Ce chiffre de 0,75% annuel n’est certes pas négligeable, mais il est tout de même beaucoup moins impressionnant que celui de 50% de vacances en plus – pour un peu on le trouverait presque supportable. Mais encore? On gagne toujours à se rendre sur le site internet de l’Office fédéral de la statistique. Ce portail regorge d’informations, et on y a la possibilité de trouver une multitude de données d’un grand intérêt.
Ainsi, on y découvre qu’en 2011, la durée moyenne effective des vacances en Suisse était de cinq semaines juste, et non de quatre – l’effort demandé à l’économie est moitié moins important que le passage de la durée légale de quatre à six semaines le laisse supposer. Le renchérissement total des coûts du travail est par conséquent de 2,3% (au lieu de 4,5%), soit 0,37% par an durant six ans. En outre, en quinze ans et en l’absence de norme légale, la durée moyenne des vacances a augmenté de deux jours. Si la tendance «naturelle» se poursuivait, sur les six prochaines années la durée des vacances se sera encore allongée d’un jour: l’effort réel demandé à l’économie n’est donc pas de deux semaines comme prétendu, mais de quatre jours – ce qui représente un coût supplémentaire de 0,3% par an pendant six ans.
Ce chiffre est à comparer à d’autres. En 2010, la hausse nominale des salaires s’est élevée à 0,8%; dans les secteurs conventionnés, elle s’est même élevée à 1,6% en 2011. Pour sa part, depuis quinze ans l’augmentation des salaires réels se monte à 0,4% par année. Comme quoi la charge réelle que l’économie devrait supporter en cas d’acceptation de l’initiative est facilement contenue dans les marges de négociation et d’augmentation habituelles.
Le dernier chiffre est d’ailleurs à comparer à celui de la productivité horaire du travail.
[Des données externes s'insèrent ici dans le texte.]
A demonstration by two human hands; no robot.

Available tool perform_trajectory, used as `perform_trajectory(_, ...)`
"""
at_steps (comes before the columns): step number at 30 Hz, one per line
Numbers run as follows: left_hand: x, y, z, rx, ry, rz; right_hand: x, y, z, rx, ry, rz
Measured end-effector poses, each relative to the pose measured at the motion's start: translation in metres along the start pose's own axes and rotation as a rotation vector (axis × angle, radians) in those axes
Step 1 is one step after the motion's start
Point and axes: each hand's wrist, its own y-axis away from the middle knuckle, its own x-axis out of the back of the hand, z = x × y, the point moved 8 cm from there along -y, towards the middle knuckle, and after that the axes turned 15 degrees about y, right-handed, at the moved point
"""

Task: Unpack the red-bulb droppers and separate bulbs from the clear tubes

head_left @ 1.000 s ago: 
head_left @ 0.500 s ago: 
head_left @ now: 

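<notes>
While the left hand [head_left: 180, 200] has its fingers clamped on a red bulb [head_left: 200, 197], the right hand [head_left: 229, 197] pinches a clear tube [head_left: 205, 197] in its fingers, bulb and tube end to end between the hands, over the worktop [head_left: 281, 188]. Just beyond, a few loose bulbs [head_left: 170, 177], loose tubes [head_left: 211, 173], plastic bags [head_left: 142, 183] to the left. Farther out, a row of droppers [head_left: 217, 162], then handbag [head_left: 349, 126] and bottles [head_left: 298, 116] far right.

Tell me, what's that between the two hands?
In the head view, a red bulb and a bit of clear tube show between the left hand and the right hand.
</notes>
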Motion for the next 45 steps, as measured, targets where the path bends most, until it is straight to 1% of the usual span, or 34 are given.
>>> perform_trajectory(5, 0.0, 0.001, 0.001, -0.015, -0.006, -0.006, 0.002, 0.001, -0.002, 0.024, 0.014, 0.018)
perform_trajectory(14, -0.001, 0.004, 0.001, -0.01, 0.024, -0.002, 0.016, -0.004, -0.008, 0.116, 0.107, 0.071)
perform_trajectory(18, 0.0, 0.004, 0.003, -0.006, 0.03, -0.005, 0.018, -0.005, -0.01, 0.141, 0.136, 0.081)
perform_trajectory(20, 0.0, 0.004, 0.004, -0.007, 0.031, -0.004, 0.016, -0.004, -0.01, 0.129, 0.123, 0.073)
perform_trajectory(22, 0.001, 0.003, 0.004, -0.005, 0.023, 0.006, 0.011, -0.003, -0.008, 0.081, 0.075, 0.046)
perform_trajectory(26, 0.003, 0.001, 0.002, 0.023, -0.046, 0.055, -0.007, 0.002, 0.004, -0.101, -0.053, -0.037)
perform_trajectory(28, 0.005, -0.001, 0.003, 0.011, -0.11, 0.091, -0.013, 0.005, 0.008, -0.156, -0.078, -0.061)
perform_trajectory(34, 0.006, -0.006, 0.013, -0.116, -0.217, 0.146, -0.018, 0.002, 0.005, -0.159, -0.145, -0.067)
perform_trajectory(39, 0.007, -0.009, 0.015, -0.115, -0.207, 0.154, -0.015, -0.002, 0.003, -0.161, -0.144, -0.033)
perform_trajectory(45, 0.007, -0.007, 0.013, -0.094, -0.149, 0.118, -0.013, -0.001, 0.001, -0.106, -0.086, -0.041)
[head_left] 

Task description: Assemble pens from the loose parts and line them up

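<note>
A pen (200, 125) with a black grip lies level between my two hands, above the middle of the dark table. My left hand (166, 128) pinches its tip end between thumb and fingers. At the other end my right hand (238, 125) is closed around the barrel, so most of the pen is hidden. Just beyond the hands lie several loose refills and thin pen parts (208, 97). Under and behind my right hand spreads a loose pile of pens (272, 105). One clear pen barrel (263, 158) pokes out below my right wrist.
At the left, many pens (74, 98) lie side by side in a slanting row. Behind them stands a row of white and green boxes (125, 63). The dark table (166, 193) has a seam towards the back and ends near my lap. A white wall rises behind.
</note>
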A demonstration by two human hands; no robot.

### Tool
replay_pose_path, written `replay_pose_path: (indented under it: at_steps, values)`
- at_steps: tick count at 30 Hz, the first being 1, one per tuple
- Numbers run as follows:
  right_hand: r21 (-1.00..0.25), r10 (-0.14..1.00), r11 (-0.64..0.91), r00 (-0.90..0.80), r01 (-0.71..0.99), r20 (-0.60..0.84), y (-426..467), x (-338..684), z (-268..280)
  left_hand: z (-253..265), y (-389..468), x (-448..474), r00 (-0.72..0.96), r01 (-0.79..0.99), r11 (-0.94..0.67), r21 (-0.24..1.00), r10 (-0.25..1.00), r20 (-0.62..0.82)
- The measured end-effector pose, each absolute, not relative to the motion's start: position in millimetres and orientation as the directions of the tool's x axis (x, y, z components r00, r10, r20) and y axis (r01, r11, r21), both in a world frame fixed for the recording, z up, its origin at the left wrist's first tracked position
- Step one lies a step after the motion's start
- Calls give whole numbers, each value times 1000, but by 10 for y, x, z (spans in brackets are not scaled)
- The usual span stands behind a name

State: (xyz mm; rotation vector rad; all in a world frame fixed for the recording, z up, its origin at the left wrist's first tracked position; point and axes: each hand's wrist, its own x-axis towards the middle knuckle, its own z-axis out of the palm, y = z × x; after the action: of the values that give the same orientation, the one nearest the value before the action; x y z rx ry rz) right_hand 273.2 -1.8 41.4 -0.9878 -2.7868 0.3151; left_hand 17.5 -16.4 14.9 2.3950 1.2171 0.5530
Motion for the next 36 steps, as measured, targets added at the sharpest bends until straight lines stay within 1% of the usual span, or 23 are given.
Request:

Cette dernière a augmenté de 22% depuis 1991. Cette progression de la productivité équivaut à un accroissement annuel d’exactement 1% depuis vingt ans – deux fois et demie plus vite que l’augmentation des salaires réels, et trois fois plus que la charge réelle qui sera portée par l’économie en cas d’acceptation de l’initiative – de quoi remettre l’ensemble de l’exercice dans une juste perspective.

Pierre Dessemontet, fondateur de MicroGis

Commentaires

Je salue l'initiative suisse visant à porter à 6 semaines les vacances légalement obligatoires: un raisonnement économique rudimentaire suffit à montrer que l'augmentation du coût du travail engagé s'élève à +0,75% annuel et sera, selon toute vraisemblance, globalement compensé par l'augmentation de la productivité de +1% annuelle déjà observée en Suisse depuis 1991. Mais je salue aussi ceux qui s'en tapent et qui ne voteront pas et qui chient, parfois, sur les institutions: ceux qui n'ont jamais de "vacances", les "working poors", les exclus, les marginaux, les sans-voix et les fous, parce qu'ils ne vivent pas ou plus dans un monde où il y ait quelque chose dont on puisse espérer trouver vacance--parce que la précarité, l'aliénation, le rejet, la souffrance physique et, toujours plus, psychique, enchaîne au présent (et souvent au passé) sans projection, sans ailleurs et sans "repos", bref qui ne font pas partie du "tous" pour qui il y aura bientôt 6 semaines de vacances.